The Praemium Imperiale International Arts Award
The 2015 Praemium Imperiale laureates join 134 of the greatest cultural figures of the 20th and 21st centuries. They include Ingmar Bergman, Leonard Bernstein, Peter Brook, Anthony Caro, Christo and Jeanne-Claude, Dietrich Fischer-Dieskau, Norman Foster, Athol Fugard, Frank Gehry, Jean-Luc Godard, David Hockney, Willem de Kooning, Akira Kurosawa, Renzo Piano, Robert Rauschenberg, Mstislav Rostropovich and Ravi Shankar. A complete list of winners can be found here.

The Praemium Imperiale International Arts Award was created in 1988 to commemorate the 100th anniversary of the Japan Art Association and to honor the late Prince Takamatsu, who was the association’s honorary patron for 58 years.

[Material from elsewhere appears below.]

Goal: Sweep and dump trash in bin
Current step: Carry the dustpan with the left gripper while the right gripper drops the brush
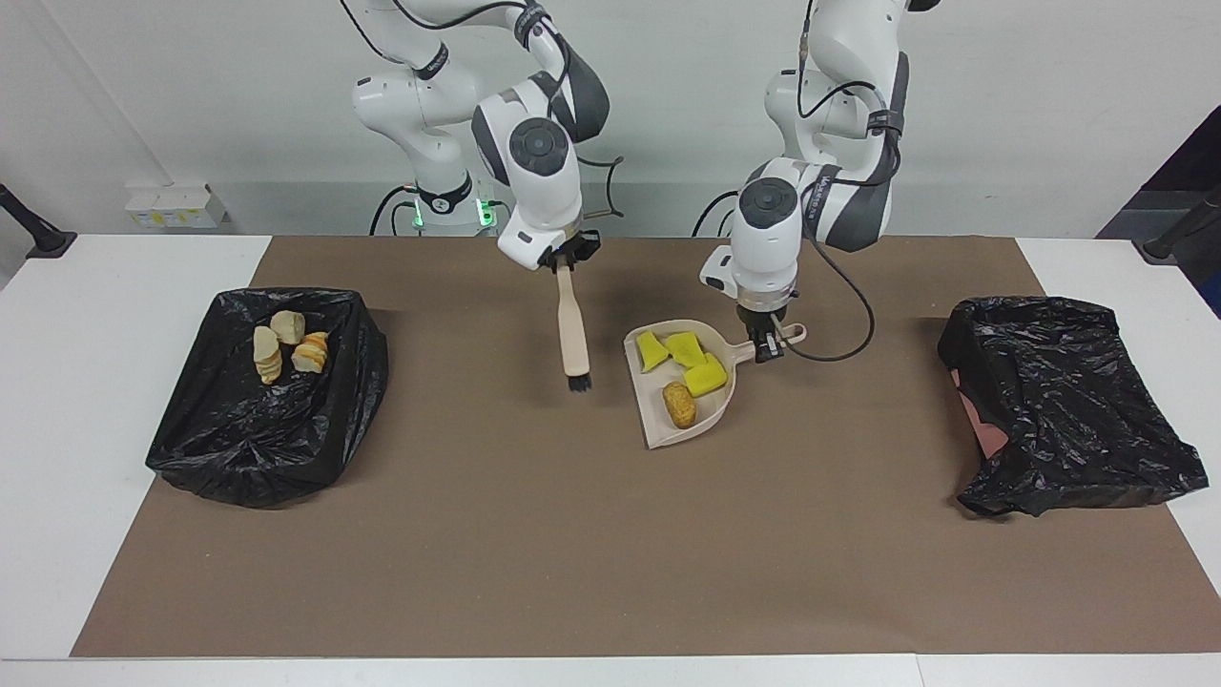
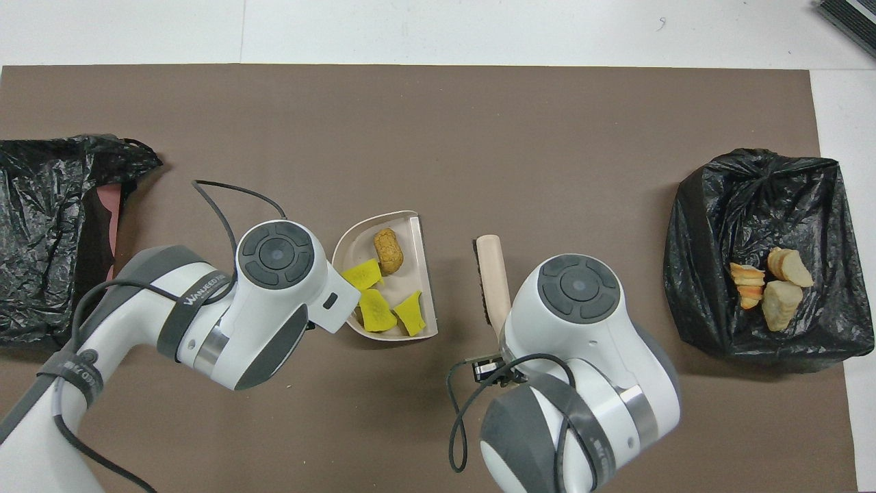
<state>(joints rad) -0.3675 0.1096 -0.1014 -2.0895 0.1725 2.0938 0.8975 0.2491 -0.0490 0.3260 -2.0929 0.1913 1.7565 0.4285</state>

Cultural and International Leaders Nominate Winners
The winners of the Praemium Imperiale International Arts Award are chosen by the Japan Art Association from a group of artists nominated by advisors from United States, France, Italy, the United Kingdom, Germany and Japan. Each advisor is guided by the recommendations of a nominating committee comprising cultural leaders from his home country.

Leading the American nominating committee is William Luers, a former president of the United Nations Association of America and the Metropolitan Museum of Art and a retired American ambassador and diplomat. This is Mr. Luers’ 14th year as American Advisor since succeeding David Rockefeller, Jr., now an honorary advisor.

In addition to Mr. Luers, the international advisory panel includes the statesmen and business leaders Lamberto Dini, a former Italian prime minister; Christopher Patten, Chancellor of the University of Oxford and former Chairman of the BBC Trust; Klaus-Dieter Lehmann, President of Germany’s Goethe-Institut; former French Prime Minister Jean-Pierre Raffarin; and Yasuhiro Nakasone, a former Prime Minister of Japan.

The honorary advisors are Jacques Chirac, former President of France; philanthropist David Rockefeller, former CEO of Chase Manhattan Bank; David Rockefeller, Jr., a philanthropist and environmentalist; former German Chancellor Helmut Schmidt; and François Pinault, founder of Kering, the French retail conglomerate.

Previous winners of the Grant for Young Artists include the Instituto Superior de Arte (Cuba); the Polish National Film, Television and Theatre School (Lodz, Poland); the Hanoi National Conservatory of Music (Vietnam); the Ulster Youth Orchestra (Northern Ireland); The Sphinx Organization (Detroit (MI) USA), which develops young Black and Latino classical musicians; and the Kremerata Baltica Chamber Orchestra (Latvia, Lithuania and Estonia).